Introduction

The API Module makes it quick and easy to access your application and Streams data via a secure public API.

Features

The API module let's you quickly scaffold API applications.

  • Access streams and their entries.
  • Built over Laravel's Passport package.
  • Decorate return values with formatters.
  • Built into existing permissions system.
  • Extend easily with your own API endpoints.

Installation

The API module is a paid addon and requires purchasing from the addon store or an active PRO subscription.

Installing with PRO Subscription

You can install the API module with Composer as a VCS repository if you have an active PRO subscription:

{
     "require": {
        "anomaly/api-module": "~1.0.0"
    },
    "repositories": [
        {
            "type": "vcs",
            "url": "https://github.com/anomalylabs/api-module"
        }
    ]
}

Then simply install for your application:

php artisan addon:install anomaly.module.api
Installing from Store Download

You can install the API module by downloading the addon and placing it within your site's addon directory:

/addons/{application_ref}/anomaly/*

Next, copy the requirements section of the API module's composer.json file into your project's composer.json file:

"require": {
    "laravel/passport": "~1.0.0"
}

Then run composer update to bring in Passport:

php artisan update

Finally install the addon with the addon:install command:

php artisan addon:install anomaly.module.api

Addon Configuration

The API module configures Laravel Passport using it's oauth2.php and api.php config files.

You can override these options by publishing the addon and modifying the resulting configuration file:

php artisan addon:publish anomaly.module.api

The field type will be published to /resources/{application}/addons/anomaly/api-module.

Usage

This section will show you how to use the API module and the endpoints it comes with.

Scopes

Scopes help you lock features of your API. This section will go over how to define and check scopes for your API.

Defining Scopes

The API module defines scopes for Laravel's Passport package using the api.php configuration file.

Simply define your application's available scopes and reference them just as you normally would with Passport.
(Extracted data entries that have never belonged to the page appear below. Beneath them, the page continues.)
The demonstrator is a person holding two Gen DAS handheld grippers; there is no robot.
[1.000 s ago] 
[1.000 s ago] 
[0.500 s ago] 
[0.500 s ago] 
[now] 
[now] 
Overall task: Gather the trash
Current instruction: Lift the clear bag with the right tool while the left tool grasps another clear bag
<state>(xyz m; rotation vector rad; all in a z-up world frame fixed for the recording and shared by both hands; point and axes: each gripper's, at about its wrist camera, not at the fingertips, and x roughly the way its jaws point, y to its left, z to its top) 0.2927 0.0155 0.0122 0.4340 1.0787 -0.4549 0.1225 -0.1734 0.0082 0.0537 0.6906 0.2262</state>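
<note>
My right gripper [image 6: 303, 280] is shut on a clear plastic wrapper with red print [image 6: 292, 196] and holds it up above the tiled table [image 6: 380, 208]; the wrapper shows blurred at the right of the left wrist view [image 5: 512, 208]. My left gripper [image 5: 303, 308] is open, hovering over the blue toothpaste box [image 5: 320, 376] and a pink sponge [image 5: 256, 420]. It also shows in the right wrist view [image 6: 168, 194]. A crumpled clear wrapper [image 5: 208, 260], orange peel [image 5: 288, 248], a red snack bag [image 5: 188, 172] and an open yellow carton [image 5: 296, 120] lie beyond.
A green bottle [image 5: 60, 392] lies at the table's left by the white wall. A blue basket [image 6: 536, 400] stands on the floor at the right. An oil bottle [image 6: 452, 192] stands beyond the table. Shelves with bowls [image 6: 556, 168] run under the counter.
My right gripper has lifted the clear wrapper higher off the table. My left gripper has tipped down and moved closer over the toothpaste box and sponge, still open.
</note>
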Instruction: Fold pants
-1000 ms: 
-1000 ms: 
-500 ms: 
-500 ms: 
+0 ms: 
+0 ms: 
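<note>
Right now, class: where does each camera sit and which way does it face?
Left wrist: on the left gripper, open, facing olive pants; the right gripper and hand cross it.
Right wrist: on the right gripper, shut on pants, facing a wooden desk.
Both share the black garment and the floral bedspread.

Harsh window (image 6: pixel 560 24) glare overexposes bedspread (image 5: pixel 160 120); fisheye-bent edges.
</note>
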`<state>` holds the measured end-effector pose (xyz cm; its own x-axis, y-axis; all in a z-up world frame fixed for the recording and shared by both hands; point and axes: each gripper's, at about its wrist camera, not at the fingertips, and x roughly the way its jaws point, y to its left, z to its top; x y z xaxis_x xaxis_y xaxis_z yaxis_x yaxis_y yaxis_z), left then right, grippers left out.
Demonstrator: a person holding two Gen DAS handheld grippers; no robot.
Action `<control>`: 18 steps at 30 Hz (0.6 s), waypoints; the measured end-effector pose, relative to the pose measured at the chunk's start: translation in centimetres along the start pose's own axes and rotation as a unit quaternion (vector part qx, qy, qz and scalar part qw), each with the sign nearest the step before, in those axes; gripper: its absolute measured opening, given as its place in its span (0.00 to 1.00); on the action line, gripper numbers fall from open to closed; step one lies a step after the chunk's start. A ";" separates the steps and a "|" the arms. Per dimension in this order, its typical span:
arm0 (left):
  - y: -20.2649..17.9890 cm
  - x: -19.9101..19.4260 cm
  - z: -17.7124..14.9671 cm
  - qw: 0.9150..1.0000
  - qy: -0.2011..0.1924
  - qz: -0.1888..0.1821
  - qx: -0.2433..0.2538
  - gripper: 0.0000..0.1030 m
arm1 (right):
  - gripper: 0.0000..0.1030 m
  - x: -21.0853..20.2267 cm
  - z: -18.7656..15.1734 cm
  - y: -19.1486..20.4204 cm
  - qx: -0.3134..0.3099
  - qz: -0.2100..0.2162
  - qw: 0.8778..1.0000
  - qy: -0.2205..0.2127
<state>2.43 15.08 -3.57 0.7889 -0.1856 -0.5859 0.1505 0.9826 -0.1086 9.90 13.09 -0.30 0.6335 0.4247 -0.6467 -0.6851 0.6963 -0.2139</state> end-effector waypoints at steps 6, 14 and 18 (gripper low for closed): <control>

Please refer to Laravel Passport documentation for more information on scopes.

Checking Scopes

The API module uses the two included Passport middleware to verify that an incoming request is authenticated with a token that has been granted a given scope:

'scopes' => \Laravel\Passport\Http\Middleware\CheckScopes::class,
'scope' => \Laravel\Passport\Http\Middleware\CheckForAnyScope::class,
Check For All Scopes

The scopes middleware may be assigned to a route to verify that the incoming request's access token has all of the listed scopes:

protected $api = [
    'api/example-module/test' => [
        'uses' => 'Anomaly\ExampleModule\Http\Controller\Api\[email protected]',
        'middleware' => 'scopes:check-status,place-orders'
    ]
];

And with the router:

Route::get('/orders', function () {
    // Access token has both "check-status" and "place-orders" scopes...
})->middleware('scopes:check-status,place-orders');
Check For Any Scopes

The scope middleware may be assigned to a route to verify that the incoming request's access token has at least one of the listed scopes:

protected $api = [
    'api/example-module/test' => [
        'uses' => 'Anomaly\ExampleModule\Http\Controller\Api\[email protected]',
        'middleware' => 'scope:check-status,place-orders'
    ]
];

And with the router:

Route::get('/orders', function () {
    // Access token has either "check-status" or "place-orders" scope...
})->middleware('scope:check-status,place-orders');
Checking Scopes On A Token Instance

Once an access token authenticated request has entered your application, you may still check if the token has a given scope using the tokenCan method on the authenticated User instance:

use Illuminate\Http\Request;

Route::get('/orders', function (Request $request) {
    if ($request->user()->tokenCan('place-orders')) {
        //
    }
});

Issuing Tokens

This section will provide a brief overview of how to create access tokens for your API.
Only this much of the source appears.